**TRY IT**. Your output should be the complete listing, word for word, with no pictures in it.

**DATA BLOCK**.
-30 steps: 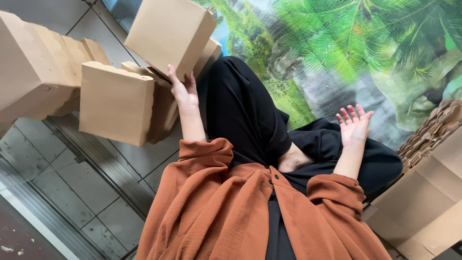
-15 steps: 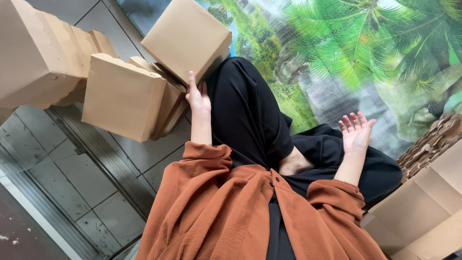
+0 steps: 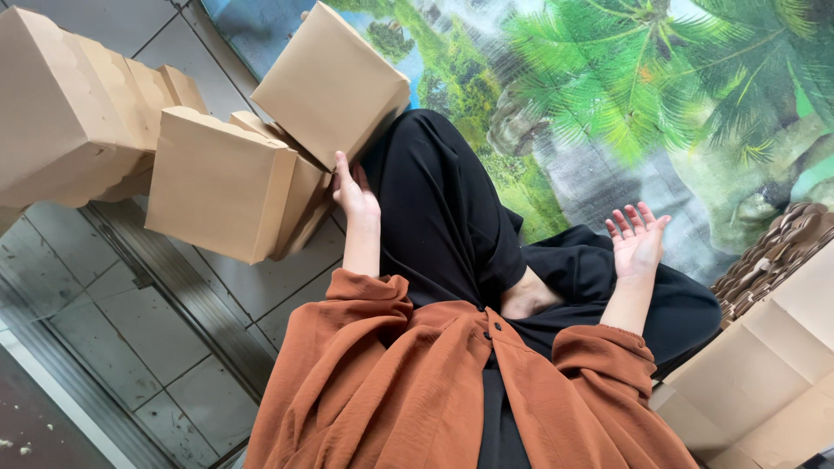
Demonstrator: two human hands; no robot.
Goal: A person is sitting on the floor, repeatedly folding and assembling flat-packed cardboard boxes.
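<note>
Left hand (image 3: 354,193) is up against the near corner of the top box (image 3: 332,82), fingers pressed flat to its underside, thumb along the edge — touching and steadying more than clamping. A second ago that hand was lower and further left, reaching among the boxes; now it has come in tight under this one, and the box sits tilted, corner down, resting on the folded flats (image 3: 300,195) beneath. Just left of it stands a second box (image 3: 217,184), closed and square, and further left a big stack (image 3: 69,108) with scalloped edges, all on the tiled floor (image 3: 156,347). Right hand (image 3: 637,239) is out in the air on the right, palm up, fingers spread, holding nothing, and it has barely shifted. More flat cardboard (image 3: 764,365) leans at the near right. The person sits cross-legged in black trousers on a palm-print mat (image 3: 625,104), rust shirt in front. So the top box looks to be the one in hand, 1 hand on it, the other free.
</note>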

**RESPONSE**.
-30 steps: 
-15 steps: 
+0 steps: 
Demonstrator: two human hands; no robot.
Goal: A person is sitting on the floor, repeatedly folding and assembling flat-packed cardboard boxes.
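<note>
Left hand (image 3: 354,193) is up against the near corner of the top box (image 3: 332,82), fingers pressed flat to its underside, thumb along the edge — touching and steadying more than clamping. A second ago that hand was lower and further left, reaching among the boxes; now it has come in tight under this one, and the box sits tilted, corner down, resting on the folded flats (image 3: 300,195) beneath. Just left of it stands a second box (image 3: 217,184), closed and square, and further left a big stack (image 3: 69,108) with scalloped edges, all on the tiled floor (image 3: 156,347). Right hand (image 3: 637,239) is out in the air on the right, palm up, fingers spread, holding nothing, and it has barely shifted. More flat cardboard (image 3: 764,365) leans at the near right. The person sits cross-legged in black trousers on a palm-print mat (image 3: 625,104), rust shirt in front. So the top box looks to be the one in hand, 1 hand on it, the other free.
</note>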

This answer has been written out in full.